#### REQUIREMENT:
What comes back must be the data itself, retyped exactly.

· · · · ·

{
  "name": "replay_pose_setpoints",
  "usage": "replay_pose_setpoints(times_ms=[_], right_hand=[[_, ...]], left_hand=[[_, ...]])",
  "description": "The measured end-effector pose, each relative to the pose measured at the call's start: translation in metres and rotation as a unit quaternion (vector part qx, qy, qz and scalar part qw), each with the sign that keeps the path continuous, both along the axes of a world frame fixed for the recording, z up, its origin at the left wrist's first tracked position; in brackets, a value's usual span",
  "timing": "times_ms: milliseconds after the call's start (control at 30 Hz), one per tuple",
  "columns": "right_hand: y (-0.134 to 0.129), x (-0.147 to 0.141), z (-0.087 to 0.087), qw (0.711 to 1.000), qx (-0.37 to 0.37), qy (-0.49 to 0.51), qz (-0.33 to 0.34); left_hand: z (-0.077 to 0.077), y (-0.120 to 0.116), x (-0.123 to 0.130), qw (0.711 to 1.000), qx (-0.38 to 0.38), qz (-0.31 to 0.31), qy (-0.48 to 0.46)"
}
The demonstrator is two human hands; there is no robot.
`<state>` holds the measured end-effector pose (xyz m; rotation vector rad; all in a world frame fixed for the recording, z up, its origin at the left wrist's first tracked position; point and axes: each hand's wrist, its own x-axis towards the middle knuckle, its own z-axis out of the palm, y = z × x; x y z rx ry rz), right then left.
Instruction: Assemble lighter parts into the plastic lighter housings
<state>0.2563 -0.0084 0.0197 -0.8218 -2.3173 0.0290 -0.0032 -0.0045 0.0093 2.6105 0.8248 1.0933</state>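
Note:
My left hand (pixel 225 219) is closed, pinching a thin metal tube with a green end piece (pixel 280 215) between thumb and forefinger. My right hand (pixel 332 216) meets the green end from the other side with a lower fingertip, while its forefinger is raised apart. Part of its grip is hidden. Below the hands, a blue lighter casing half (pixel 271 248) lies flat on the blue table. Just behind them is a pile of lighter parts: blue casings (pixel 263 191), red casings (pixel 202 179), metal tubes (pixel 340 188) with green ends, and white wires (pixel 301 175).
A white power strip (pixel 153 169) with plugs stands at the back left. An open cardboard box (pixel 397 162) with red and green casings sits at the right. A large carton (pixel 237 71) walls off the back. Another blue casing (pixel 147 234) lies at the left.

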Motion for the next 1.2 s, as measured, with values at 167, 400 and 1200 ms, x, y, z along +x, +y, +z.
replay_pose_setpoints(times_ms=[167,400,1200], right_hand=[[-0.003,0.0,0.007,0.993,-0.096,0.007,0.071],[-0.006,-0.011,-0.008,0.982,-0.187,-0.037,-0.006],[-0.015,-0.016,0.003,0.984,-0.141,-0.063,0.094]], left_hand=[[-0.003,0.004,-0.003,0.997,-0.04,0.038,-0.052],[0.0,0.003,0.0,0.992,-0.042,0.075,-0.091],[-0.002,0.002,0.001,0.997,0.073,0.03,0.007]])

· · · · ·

#### OUTPUT OF THE TASK:
{
  "name": "replay_pose_setpoints",
  "usage": "replay_pose_setpoints(times_ms=[_], right_hand=[[_, ...]], left_hand=[[_, ...]])",
  "description": "The measured end-effector pose, each relative to the pose measured at the call's start: translation in metres and rotation as a unit quaternion (vector part qx, qy, qz and scalar part qw), each with the sign that keeps the path continuous, both along the axes of a world frame fixed for the recording, z up, its origin at the left wrist's first tracked position; in brackets, a value's usual span",
  "timing": "times_ms: milliseconds after the call's start (control at 30 Hz), one per tuple",
  "columns": "right_hand: y (-0.134 to 0.129), x (-0.147 to 0.141), z (-0.087 to 0.087), qw (0.711 to 1.000), qx (-0.37 to 0.37), qy (-0.49 to 0.51), qz (-0.33 to 0.34); left_hand: z (-0.077 to 0.077), y (-0.120 to 0.116), x (-0.123 to 0.130), qw (0.711 to 1.000), qx (-0.38 to 0.38), qz (-0.31 to 0.31), qy (-0.48 to 0.46)"
}
The demonstrator is two human hands; there is no robot.
`<state>` holds the measured end-effector pose (xyz m; rotation vector rad; all in a world frame fixed for the recording, z up, its origin at the left wrist's first tracked position; point and axes: each hand's wrist, its own x-axis towards the middle knuckle, its own z-axis out of the palm, y = z × x; x y z rx ry rz), right then left.
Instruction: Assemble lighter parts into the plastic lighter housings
<state>0.2563 -0.0084 0.0197 -0.8218 -2.3173 0.0290 -0.0032 -0.0045 0.0093 2.6105 0.8248 1.0933</state>
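Note:
My left hand (pixel 225 219) is closed, pinching a thin metal tube with a green end piece (pixel 280 215) between thumb and forefinger. My right hand (pixel 332 216) meets the green end from the other side with a lower fingertip, while its forefinger is raised apart. Part of its grip is hidden. Below the hands, a blue lighter casing half (pixel 271 248) lies flat on the blue table. Just behind them is a pile of lighter parts: blue casings (pixel 263 191), red casings (pixel 202 179), metal tubes (pixel 340 188) with green ends, and white wires (pixel 301 175).
A white power strip (pixel 153 169) with plugs stands at the back left. An open cardboard box (pixel 397 162) with red and green casings sits at the right. A large carton (pixel 237 71) walls off the back. Another blue casing (pixel 147 234) lies at the left.
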
Motion for the next 1.2 s, as measured, with values at 167, 400 and 1200 ms, x, y, z along +x, +y, +z.
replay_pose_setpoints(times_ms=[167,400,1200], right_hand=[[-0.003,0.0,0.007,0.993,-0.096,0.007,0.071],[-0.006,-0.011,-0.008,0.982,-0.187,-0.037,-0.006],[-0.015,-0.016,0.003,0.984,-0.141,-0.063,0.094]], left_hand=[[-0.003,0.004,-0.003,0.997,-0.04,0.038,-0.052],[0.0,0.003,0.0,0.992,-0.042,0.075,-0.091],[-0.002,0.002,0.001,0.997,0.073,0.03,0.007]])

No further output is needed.